__Work task__
Retype each line below without a single alteration.

*** Data excerpt ***

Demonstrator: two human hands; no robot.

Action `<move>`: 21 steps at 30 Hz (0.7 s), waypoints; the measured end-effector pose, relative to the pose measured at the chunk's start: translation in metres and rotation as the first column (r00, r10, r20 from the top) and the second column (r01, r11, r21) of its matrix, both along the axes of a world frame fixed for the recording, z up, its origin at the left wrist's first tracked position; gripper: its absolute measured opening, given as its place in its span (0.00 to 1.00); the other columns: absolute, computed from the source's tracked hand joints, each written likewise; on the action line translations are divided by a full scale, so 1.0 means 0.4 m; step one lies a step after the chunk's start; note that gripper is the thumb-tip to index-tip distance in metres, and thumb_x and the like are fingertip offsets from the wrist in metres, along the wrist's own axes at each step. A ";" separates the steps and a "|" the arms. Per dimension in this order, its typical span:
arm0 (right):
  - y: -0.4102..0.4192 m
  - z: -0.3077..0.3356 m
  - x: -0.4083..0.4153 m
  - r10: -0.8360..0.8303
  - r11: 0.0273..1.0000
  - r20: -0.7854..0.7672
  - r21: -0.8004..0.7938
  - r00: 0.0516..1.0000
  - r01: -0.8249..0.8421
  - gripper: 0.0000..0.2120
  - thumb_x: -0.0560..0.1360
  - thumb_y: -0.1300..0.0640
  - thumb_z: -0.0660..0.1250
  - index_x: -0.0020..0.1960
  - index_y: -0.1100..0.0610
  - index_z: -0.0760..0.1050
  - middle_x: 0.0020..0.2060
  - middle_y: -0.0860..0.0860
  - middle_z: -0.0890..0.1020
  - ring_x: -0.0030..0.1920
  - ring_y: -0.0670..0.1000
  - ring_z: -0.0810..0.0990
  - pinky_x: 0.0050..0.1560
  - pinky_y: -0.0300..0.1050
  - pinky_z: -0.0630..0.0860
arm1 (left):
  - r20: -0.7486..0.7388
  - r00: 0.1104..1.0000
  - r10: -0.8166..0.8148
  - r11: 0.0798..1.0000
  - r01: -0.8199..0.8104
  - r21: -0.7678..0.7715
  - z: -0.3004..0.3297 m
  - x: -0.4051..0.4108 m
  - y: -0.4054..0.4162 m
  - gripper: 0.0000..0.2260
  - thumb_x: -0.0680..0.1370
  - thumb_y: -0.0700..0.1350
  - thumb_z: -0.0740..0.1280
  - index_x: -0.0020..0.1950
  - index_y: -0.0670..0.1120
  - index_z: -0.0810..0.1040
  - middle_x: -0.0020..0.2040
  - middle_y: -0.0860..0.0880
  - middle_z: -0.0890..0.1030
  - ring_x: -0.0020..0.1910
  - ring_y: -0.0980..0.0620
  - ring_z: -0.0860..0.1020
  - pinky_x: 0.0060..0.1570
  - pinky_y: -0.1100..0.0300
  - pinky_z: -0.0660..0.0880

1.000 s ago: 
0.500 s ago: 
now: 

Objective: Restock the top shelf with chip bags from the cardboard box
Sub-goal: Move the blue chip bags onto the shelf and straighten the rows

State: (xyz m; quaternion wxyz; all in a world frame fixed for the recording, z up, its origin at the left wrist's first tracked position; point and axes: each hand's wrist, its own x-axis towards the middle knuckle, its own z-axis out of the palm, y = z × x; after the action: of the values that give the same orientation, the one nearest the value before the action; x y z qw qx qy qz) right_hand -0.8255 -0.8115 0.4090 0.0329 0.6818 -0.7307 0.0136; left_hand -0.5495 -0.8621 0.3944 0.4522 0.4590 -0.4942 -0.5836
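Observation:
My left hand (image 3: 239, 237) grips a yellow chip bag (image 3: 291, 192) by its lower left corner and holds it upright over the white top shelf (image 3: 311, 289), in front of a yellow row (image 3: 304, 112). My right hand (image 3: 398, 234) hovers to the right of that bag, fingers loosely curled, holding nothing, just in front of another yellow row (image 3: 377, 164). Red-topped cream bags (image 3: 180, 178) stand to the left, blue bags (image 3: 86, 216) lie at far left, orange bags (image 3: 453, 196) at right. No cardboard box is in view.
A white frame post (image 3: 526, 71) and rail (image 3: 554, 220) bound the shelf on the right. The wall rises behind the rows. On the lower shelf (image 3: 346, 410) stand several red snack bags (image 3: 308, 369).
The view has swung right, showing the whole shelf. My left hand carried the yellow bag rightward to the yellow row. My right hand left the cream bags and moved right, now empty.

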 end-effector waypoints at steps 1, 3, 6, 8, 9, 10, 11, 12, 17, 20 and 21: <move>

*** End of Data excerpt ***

__Final answer__
Demonstrator: two human hands; no robot.

Action `<move>`: 21 steps at 30 Hz (0.7 s), waypoints; the measured end-effector pose, relative to the pose measured at the chunk's start: translation in metres and rotation as the first column (r00, r10, r20 from the top) and the second column (r01, r11, r21) of its matrix, both along the axes of a world frame fixed for the recording, z up, its origin at the left wrist's first tracked position; gripper: its absolute measured opening, given as its place in its span (0.00 to 1.00); the other columns: absolute, computed from the source's tracked hand joints, each written likewise; on the action line translations are divided by a full scale, so 1.0 means 0.4 m; step one lies a step after the chunk's start; note that gripper is the thumb-tip to index-tip distance in metres, and thumb_x and the like are fingertip offsets from the wrist in metres, along the wrist's own axes at each step. A ";" separates the steps and a "|" the arms. Per dimension in this order, its typical span:
arm0 (right):
  - y: -0.4102..0.4192 m
  - z: -0.3077..0.3356 m
  - x: -0.4083..0.4153 m
  - r10: -0.8360..0.8303
  - r11: 0.0273..1.0000
  - r20: -0.7854..0.7672
  - r21: -0.8004..0.7938
  - r00: 0.0516..1.0000
  - r01: -0.8249..0.8421
  - gripper: 0.0000..0.2120
  - thumb_x: -0.0560..0.1360
  - thumb_y: -0.1300..0.0640
  - thumb_z: -0.0660..0.1250
  - index_x: -0.0020..0.1960
  - index_y: -0.1100..0.0610
  - index_z: -0.0760..0.1050
  - middle_x: 0.0020..0.2060
  - middle_y: -0.0860..0.0860
  - middle_z: -0.0890..0.1020
  - ring_x: -0.0030..0.1920
  - ring_y: -0.0670..0.1000
  - ring_z: -0.0810..0.0990
  - pinky_x: 0.0050..0.1560
  - pinky_y: -0.0300..0.1050
  - pinky_z: -0.0630..0.0860
arm1 (left):
  - r20: -0.7486..0.7388
  - r00: 0.1104..1.0000
  - r10: -0.8166..0.8148
  - r11: 0.0798..1.0000
  - r01: -0.8199..0.8104
  - r21: -0.7678..0.7715
  - z: -0.3004..0.3297 m
  - x: -0.4051..0.4108 m
  - y: -0.4054..0.4162 m
  - gripper: 0.0000..0.2260
  - thumb_x: -0.0680..0.1370
  - thumb_y: -0.0700..0.1350
  - thumb_z: -0.0740..0.1280
  - index_x: -0.0020..0.1950
  - index_y: -0.0670..0.1120
  - index_z: -0.0810..0.1040
  - middle_x: -0.0020..0.2040
  - middle_y: -0.0860..0.0880
  - middle_z: -0.0890..0.1030
  - ring_x: -0.0020..0.1910
  - ring_y: -0.0980..0.0620
  - ring_z: -0.0860..0.1020
  - pinky_x: 0.0060..0.1570
  - pinky_y: -0.1100..0.0300
  - pinky_z: -0.0660..0.0880

1.000 s ago: 
0.500 s ago: 
now: 

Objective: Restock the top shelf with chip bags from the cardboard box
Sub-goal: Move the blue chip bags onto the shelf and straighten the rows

State: (xyz m; quaternion wxyz; all in a world frame fixed for the recording, z up, its origin at the left wrist's first tracked position; point and axes: each hand's wrist, its own x-axis towards the middle knuckle, its own z-axis out of the palm, y = z × x; after the action: of the values that give the same orientation, the one nearest the value before the action; x y z qw qx qy qz) right_hand -0.8255 -0.8115 0.4090 0.0329 0.6818 -0.7307 0.0136; left_hand -0.5495 -0.8621 0.3944 0.4522 0.4590 -0.4942 -0.5836
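Observation:
My left hand (image 3: 239, 237) grips a yellow chip bag (image 3: 291, 192) by its lower left corner and holds it upright over the white top shelf (image 3: 311, 289), in front of a yellow row (image 3: 304, 112). My right hand (image 3: 398, 234) hovers to the right of that bag, fingers loosely curled, holding nothing, just in front of another yellow row (image 3: 377, 164). Red-topped cream bags (image 3: 180, 178) stand to the left, blue bags (image 3: 86, 216) lie at far left, orange bags (image 3: 453, 196) at right. No cardboard box is in view.
A white frame post (image 3: 526, 71) and rail (image 3: 554, 220) bound the shelf on the right. The wall rises behind the rows. On the lower shelf (image 3: 346, 410) stand several red snack bags (image 3: 308, 369).
The view has swung right, showing the whole shelf. My left hand carried the yellow bag rightward to the yellow row. My right hand left the cream bags and moved right, now empty.
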
 end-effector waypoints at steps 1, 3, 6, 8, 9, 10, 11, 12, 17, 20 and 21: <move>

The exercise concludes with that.